Write out the data exactly from its first line onward, ending with the line in which "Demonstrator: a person" appears.

Collected data entries:

- Opening Delimiter -

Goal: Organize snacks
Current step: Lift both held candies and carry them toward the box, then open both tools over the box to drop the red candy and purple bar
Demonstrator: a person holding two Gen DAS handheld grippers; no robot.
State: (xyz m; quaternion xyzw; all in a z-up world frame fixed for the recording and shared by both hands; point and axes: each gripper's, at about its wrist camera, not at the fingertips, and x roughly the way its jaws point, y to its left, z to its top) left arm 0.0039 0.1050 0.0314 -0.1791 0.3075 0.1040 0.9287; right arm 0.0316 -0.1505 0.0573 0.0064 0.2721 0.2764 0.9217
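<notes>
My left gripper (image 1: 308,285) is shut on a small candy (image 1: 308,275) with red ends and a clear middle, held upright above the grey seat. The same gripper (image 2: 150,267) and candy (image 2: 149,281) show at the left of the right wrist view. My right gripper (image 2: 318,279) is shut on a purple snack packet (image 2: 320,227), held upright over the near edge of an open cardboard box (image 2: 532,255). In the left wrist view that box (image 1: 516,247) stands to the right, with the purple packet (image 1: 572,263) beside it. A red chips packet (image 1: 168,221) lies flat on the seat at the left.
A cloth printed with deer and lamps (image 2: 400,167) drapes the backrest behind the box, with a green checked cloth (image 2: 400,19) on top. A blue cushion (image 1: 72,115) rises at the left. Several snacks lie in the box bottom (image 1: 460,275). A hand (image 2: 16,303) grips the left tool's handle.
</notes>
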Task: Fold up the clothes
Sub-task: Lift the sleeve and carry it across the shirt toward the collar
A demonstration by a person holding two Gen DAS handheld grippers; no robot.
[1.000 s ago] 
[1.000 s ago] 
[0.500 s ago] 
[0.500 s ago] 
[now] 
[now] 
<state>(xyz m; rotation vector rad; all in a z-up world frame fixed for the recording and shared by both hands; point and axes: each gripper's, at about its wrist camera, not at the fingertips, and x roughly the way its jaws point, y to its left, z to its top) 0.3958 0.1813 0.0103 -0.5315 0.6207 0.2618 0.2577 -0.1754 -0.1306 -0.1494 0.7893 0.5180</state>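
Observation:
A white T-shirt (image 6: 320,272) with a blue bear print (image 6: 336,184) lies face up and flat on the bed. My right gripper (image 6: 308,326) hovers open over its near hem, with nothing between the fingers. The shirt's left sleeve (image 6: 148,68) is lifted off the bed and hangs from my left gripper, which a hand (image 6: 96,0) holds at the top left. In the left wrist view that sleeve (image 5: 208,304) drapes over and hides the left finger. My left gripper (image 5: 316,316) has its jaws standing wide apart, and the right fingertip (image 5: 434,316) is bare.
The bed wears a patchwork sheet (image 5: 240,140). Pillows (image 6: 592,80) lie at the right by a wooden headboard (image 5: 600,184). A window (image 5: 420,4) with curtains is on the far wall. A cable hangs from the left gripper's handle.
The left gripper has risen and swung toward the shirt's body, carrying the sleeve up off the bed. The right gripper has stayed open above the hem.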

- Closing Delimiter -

#### Your response
Goal: Organize snacks
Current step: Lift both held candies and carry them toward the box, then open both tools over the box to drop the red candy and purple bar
Demonstrator: a person holding two Gen DAS handheld grippers; no robot.

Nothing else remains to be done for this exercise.